Work required
Copy each line below that includes "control".
================================
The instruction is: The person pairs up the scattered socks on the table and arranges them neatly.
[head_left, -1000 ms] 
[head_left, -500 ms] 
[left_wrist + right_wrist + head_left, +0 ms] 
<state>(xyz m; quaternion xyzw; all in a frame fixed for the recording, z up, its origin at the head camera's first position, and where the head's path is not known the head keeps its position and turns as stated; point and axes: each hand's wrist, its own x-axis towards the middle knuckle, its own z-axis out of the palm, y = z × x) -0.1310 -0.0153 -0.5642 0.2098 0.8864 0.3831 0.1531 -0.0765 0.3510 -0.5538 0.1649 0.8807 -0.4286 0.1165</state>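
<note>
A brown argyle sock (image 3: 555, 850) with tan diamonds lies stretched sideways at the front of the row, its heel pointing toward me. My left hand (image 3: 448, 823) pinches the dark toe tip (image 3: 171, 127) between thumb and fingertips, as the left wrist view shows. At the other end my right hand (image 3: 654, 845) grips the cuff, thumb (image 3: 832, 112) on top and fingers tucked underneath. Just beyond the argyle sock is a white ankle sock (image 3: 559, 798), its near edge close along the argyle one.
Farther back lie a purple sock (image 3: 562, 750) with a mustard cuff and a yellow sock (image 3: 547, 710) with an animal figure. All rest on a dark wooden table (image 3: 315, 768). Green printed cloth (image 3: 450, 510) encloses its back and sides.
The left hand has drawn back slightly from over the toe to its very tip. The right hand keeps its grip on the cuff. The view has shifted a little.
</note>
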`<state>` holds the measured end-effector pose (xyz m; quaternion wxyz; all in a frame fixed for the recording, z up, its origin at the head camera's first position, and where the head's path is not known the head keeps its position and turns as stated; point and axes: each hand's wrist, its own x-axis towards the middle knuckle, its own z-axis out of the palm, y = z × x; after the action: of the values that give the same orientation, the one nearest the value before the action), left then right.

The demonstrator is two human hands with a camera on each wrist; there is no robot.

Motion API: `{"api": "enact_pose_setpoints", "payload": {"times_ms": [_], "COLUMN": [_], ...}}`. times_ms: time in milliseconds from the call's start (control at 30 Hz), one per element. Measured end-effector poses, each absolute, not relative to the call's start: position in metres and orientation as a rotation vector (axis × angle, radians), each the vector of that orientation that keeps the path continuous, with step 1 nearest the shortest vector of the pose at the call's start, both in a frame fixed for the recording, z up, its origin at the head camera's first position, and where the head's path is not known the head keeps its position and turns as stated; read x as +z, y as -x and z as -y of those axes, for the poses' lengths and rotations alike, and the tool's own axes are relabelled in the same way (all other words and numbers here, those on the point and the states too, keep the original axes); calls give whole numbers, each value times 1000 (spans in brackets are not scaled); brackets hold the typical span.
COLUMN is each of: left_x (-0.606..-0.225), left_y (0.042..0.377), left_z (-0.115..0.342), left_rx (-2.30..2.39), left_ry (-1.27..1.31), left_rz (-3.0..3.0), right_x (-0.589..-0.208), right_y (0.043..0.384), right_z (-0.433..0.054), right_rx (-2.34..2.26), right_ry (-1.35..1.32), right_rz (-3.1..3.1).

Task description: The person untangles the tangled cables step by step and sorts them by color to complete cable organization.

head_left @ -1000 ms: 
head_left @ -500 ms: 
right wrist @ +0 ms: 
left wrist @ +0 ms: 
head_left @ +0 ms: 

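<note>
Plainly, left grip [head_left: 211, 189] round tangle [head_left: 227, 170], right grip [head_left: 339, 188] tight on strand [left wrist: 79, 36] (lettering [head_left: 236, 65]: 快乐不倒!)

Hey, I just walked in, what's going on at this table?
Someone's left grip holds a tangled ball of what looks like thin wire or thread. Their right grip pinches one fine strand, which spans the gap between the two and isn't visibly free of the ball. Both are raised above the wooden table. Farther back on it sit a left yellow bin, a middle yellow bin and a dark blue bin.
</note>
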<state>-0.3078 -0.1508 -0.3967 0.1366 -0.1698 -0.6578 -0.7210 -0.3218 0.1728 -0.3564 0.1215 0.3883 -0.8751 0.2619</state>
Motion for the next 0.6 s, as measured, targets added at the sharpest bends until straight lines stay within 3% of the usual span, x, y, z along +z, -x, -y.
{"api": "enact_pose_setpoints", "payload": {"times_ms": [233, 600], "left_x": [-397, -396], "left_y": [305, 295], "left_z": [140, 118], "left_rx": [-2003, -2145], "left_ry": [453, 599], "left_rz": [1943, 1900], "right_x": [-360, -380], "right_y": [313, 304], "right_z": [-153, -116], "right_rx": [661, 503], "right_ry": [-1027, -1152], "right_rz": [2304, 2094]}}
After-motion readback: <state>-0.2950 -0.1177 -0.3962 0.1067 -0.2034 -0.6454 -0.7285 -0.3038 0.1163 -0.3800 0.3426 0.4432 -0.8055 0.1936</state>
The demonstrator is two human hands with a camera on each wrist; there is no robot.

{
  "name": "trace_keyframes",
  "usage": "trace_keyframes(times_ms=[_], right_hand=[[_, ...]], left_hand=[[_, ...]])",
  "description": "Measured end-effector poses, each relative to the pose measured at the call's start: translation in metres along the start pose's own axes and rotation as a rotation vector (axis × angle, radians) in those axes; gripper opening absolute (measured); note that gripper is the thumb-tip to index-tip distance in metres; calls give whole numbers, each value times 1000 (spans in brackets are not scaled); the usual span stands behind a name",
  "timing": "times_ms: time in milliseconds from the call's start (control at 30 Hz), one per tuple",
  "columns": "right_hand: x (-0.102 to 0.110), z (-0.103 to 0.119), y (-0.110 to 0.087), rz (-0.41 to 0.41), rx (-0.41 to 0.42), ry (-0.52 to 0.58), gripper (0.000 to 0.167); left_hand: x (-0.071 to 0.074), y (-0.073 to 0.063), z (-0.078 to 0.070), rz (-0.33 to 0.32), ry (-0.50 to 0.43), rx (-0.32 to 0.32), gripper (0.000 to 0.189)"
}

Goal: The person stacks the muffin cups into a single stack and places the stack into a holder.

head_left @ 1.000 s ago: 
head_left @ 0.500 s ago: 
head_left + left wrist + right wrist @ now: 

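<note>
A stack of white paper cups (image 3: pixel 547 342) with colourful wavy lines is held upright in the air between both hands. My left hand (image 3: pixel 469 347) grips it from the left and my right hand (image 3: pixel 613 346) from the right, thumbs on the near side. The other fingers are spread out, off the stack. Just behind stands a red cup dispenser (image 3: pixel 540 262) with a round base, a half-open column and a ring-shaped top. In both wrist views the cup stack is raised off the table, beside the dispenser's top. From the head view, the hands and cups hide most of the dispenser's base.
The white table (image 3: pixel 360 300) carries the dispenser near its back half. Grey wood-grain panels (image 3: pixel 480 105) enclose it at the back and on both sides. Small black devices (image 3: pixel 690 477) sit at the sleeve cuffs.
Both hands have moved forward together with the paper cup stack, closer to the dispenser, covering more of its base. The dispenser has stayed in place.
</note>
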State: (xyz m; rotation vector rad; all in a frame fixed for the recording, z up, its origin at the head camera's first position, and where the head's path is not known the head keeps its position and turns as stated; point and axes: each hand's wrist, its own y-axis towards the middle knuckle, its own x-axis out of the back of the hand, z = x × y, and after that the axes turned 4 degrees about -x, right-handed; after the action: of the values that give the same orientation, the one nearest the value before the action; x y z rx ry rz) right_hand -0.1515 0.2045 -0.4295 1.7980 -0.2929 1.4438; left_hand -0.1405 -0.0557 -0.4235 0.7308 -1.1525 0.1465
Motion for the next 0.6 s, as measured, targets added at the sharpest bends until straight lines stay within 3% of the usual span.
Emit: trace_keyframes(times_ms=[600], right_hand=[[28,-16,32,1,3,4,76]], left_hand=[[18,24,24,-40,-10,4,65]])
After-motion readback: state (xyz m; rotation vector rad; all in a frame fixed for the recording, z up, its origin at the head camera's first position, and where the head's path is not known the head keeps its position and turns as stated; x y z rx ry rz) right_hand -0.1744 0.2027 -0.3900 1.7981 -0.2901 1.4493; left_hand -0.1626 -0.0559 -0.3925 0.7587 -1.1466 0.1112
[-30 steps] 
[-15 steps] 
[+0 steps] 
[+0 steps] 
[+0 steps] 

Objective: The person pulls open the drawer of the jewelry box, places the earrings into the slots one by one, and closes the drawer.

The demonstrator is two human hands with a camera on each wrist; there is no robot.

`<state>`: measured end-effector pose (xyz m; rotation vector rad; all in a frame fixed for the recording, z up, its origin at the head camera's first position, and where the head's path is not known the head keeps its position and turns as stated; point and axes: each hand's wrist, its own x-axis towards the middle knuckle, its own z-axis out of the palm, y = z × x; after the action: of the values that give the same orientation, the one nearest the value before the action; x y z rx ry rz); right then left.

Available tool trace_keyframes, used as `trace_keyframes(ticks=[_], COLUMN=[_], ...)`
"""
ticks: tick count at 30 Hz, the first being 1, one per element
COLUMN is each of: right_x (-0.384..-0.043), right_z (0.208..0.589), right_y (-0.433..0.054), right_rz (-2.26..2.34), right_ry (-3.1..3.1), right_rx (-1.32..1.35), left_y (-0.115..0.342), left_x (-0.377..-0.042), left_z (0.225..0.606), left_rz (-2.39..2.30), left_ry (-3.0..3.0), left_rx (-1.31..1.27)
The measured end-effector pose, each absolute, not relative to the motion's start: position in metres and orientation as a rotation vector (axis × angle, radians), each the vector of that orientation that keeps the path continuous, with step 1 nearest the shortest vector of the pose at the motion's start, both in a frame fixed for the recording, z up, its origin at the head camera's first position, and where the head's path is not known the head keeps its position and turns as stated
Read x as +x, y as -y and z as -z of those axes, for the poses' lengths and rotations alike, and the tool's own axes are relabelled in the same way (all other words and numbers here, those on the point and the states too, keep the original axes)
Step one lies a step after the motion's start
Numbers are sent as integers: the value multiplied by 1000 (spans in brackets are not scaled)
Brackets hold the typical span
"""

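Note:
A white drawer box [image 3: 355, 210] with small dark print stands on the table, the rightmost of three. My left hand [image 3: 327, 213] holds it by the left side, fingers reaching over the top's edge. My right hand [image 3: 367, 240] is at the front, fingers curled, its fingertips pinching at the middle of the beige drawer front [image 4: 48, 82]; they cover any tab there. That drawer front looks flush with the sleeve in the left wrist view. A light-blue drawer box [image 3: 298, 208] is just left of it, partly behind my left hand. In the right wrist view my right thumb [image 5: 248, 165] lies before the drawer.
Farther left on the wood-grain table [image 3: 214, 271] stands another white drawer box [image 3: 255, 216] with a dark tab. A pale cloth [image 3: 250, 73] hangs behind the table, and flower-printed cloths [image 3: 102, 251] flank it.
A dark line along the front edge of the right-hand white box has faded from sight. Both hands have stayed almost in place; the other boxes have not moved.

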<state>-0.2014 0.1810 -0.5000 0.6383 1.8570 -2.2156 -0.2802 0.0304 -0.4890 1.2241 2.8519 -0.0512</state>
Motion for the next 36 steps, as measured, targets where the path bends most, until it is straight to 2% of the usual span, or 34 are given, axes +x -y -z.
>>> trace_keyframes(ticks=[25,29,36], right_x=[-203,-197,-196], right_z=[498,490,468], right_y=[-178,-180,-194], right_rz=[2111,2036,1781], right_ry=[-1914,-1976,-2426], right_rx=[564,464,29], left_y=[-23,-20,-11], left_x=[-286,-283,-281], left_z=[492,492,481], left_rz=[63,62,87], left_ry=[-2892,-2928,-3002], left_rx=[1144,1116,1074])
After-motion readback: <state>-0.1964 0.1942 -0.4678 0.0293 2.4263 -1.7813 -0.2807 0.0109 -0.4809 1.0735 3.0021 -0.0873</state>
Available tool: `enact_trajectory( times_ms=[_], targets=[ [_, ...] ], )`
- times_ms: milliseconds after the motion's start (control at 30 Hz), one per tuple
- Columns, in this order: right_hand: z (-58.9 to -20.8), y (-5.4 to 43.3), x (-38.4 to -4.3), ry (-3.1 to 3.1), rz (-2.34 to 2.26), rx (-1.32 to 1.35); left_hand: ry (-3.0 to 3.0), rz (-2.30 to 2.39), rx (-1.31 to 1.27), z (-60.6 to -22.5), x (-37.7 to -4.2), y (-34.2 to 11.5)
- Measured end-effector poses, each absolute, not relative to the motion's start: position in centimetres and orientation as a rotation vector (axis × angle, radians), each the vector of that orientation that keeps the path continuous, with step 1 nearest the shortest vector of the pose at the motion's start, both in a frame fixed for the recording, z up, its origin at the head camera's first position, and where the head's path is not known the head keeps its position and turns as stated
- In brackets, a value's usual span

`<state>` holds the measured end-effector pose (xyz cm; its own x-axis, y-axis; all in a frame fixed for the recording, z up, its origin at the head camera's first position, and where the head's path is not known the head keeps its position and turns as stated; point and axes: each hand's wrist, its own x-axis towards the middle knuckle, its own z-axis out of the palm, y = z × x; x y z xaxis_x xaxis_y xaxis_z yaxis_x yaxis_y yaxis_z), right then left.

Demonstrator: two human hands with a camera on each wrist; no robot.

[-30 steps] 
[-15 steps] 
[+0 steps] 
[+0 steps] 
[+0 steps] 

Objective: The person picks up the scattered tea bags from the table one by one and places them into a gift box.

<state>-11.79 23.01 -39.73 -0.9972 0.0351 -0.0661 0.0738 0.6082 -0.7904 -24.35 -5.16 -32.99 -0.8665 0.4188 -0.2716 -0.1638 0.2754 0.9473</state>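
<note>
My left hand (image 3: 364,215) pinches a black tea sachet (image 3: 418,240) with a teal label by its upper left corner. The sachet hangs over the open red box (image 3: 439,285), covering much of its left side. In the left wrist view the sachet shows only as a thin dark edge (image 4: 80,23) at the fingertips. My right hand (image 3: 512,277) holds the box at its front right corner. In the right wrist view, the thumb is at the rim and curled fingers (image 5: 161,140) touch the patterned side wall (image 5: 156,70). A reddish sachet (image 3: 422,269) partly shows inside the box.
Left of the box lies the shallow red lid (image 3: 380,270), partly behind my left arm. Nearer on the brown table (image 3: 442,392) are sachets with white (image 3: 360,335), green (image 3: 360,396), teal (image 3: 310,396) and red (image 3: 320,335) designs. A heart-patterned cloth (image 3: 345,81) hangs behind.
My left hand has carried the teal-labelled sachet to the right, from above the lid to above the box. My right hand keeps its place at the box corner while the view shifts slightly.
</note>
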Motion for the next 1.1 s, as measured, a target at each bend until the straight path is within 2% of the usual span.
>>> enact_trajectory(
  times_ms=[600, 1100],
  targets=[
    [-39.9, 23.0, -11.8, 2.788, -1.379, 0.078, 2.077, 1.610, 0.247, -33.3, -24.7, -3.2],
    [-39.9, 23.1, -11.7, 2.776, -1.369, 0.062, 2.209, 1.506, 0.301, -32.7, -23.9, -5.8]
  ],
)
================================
Solved problem
Motion API: `{"api": "enact_pose_setpoints", "payload": {"times_ms": [_], "COLUMN": [_], ...}}`. times_ms: time in milliseconds from the call's start (control at 30 Hz), one per element. Measured end-effector poses, each absolute, not relative to the call's start: position in metres and orientation as a rotation vector (axis × angle, radians), each the vector of that orientation that keeps the path continuous, with step 1 nearest the shortest vector of the pose at the call's start, both in a frame fixed for the recording, z up, its origin at the head camera's first position, and where the head's path is not known the head keeps its position and turns as stated; read x as +z, y as -x and z as -y of those axes, for the poses' lengths and rotations alike, and the tool's own axes are relabelled in the same way (all other words and numbers here, those on the point and the states too, keep the original axes); calls give whole numbers, each value times 1000 (spans in brackets are not scaled); brackets hold the typical span.
  "timing": "times_ms: time in milliseconds from the call's start (control at 30 Hz), one per tuple",
- times_ms: milliseconds after the motion's start (control at 30 Hz), one per tuple

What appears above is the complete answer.